Écho de presse

1918 : Les saucisses gonflables « contre les avions boches »

le 28/05/2018 par Marina Bellot
le 11/04/2018 par Marina Bellot - modifié le 28/05/2018
Départ en reconnaissance d'un ballon captif militaire, Agence Roi, 1915 - source : Gallica-BnF

En avril 1918, des ballons captifs, appelés saucisses, apparaissent dans le ciel de Paris. Leur mission : empêcher les raids nocturnes des redoutables gothas allemands.

Avril 1918. Alors que depuis le début de l’année, des bombardiers allemands gothas larguent des bombes sur la capitale, les journaux annoncent qu’une nouvelle mesure de protection vient d'être prise dans l'enceinte du camp retranché de Paris : la mise en place de « saucisses militaires ».                             

Le Journal détaille : 

« Nous avions déjà les avions de chasse, puis les canons dont les tirs de barrage permettent, à l'heure actuelle, de balayer le ciel à toutes les altitudes que peut atteindre l'aéroplane ennemi.

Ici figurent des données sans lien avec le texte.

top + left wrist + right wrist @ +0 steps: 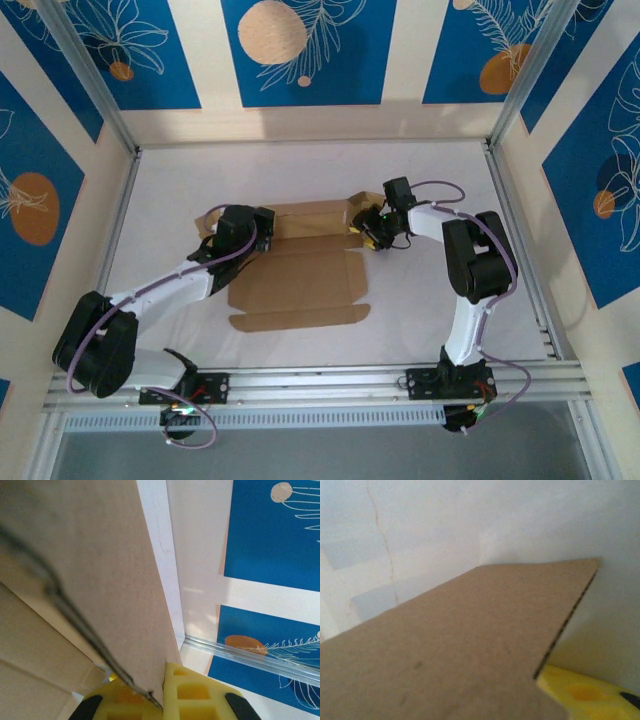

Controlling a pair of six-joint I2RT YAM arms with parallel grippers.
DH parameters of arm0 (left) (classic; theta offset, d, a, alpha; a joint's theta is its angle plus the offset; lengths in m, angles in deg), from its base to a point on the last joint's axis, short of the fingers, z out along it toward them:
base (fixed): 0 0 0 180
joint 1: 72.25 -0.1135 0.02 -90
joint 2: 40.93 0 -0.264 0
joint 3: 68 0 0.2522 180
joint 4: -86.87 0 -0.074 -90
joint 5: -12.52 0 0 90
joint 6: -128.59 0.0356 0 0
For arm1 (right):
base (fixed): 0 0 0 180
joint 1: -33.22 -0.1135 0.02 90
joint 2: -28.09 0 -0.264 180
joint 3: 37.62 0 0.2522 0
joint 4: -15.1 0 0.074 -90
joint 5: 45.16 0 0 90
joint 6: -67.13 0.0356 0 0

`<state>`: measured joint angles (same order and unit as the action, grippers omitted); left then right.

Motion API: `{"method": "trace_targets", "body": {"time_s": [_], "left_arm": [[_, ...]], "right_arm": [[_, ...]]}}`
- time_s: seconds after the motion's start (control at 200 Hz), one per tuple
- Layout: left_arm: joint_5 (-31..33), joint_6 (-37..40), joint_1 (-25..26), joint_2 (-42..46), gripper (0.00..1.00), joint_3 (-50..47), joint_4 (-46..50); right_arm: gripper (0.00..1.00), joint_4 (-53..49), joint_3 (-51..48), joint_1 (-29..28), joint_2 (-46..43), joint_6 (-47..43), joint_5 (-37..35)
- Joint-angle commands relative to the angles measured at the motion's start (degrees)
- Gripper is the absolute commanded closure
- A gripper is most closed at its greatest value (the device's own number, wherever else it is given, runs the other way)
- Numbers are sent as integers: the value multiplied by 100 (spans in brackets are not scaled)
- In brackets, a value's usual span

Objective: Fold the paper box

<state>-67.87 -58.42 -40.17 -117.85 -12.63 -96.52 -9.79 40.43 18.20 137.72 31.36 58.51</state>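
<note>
Right hand (371,234) mostly behind paper box (300,285)

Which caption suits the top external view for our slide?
Two arms fold a brown paper box on a white table, left tool and right tool at either end of its far flap.

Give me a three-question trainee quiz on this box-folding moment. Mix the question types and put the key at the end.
1. True or false: the left gripper and the right gripper are both at the near flap of the paper box, the part closest to the arm bases.
2. Where is the left gripper? A. at the left end of the box's far panel; B. at the box's centre; C. off the table.
3. Fill in: in the left wrist view, the fingers either side of the cardboard are coloured ___.
Key: 1 false, they are at the far panel's two ends; 2 A; 3 yellow.
</note>
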Motion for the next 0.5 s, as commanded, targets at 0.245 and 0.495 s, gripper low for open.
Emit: {"method": "trace_targets", "body": {"time_s": [0.245, 0.495], "left_arm": [[76, 70, 149, -17, 100, -151, 238], [94, 76, 173, -25, 100, -144, 237]], "right_arm": [[47, 1110, -271, -152, -222, 723, 1252], [48, 1291, -336, -326, -157, 888, 1362]]}}
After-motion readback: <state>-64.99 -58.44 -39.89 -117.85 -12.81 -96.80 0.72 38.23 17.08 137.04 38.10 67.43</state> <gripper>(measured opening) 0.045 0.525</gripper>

Nous avons, désormais, la permission d'annoncer l'apparition des “saucisses”, ballons captifs reliés par d'immenses fils métalliques qui sont, qu'on nous passe la métaphore, comme des collets tendus dans l'espace, sur le passage des avions boches, à des altitudes inconnues et variées. »

De son côté, Le Petit Journal commente la nouvelle sur un ton badin : 

« Paris a de nouveaux gardiens, de nouvelles gardiennes plutôt : des saucisses. Ces saucisses n'ont rien d'alimentaire ; elles sont militaires. C'est tout dire de leur rôle. À la vérité, l'appellation de saucisson leur conviendrait mieux. Leur forme inciterait volontiers à leur donner ce nom. Mais ne nous insurgeons pas contre le règlement. Saucisses elles sont, saucisses elles demeureront.

Jaunes canari, striées de raies brunes, gonflées, boursouflées à la manière de certains boudins blancs pleins à crever, elles se prélassent le jour, pareilles à d'énormes chenilles trop grasses, sur le sol où maints cordages et sacs de lest les retiennent prisonnières. 

[...] Quand vient le soir, les saucisses s'éveillent : l'heure d'être utiles sonne alors pour elles. Elles montent vers le ciel, devenues légères, pour veiller sur nous tous. Très haut, très haut, elles planeront jusqu'au retour de l'aube. [...]

Dormez, habitants de Paris : les saucisses, gardiennes vigilantes, veillent sur vous. »

Les Annales politiques et littéraires donnent tous les détails et caractéristiques techniques de ce nouvel engin :

« Chacun connaît aujourd'hui la forme de la carène allongée caractéristique de nos “saucisses”. Cette carène et [sic] munie de quatre câbles métalliques aboutissant au câble de remorque, d'une nacelle pour les observateurs, d'un ballonnet et de deux ailerons. Le câble de remorque s'enroule sur un treuil à moteur automobile qui, suivant sa puissance, permet de ramener plus ou moins rapidement, à terre, le ballon captif. [...]

Les ballons captifs allongés, actuellement en service dans l'armée française, mesurent 25 mètres de long et 8 mètres de diamètre au maximum. Leur volume est d'environ 800 mètres cubes. [...] 

[La] nacelle comporte le plus souvent un parachute de 80 mètres carrés de développement, muni d'une bretelle amovible qui soutient l'observateur et le libère au contact du sol, pour éviter à celui-ci d'être traîné à terre par grand vent. »

Cependant, ces saucisses sont-elles réellement efficaces ? Nombre de commentateurs avisés en doutent, comme ce journaliste du magazine sportif La Vie au grand air :

« Le Boche observe une tactique qui va mieux à son caractère. C'est l'attaque de l'Apache qui se cache dans une embrasure de porte et vous assaille dans le dos : par une nuit très noire, semblant interdire le moindre vol, il surgit tout à coup en troupe, se sachant en sécurité presque totale là-haut. [...]

Les filets ? Ils sont formés de mailles très larges et tendus entre les câbles de saucisses. Leur effet est plutôt moral, car ils ne peuvent être élevés très haut et ne protègent que de bien minimes emplacements sur une agglomération aussi importante que Paris.

Le Boche peut les redouter, lui, mais il en a placé autour de nombreuses usines souvent attaquées par nous.

Les nôtres connaissent leur existence, qui ne les a jamais influencés, et n'en ont jamais souffert. »

La France deviendra à partir de 1915 la première puissance dans le domaine des ballons captifs. Près de 4200 ballons seront construits à des fins d'observation et de protection du territoire : 1700 ballons d’observation et quelque 2500 ballons dits « de barrage » – comme les saucisses de Paris.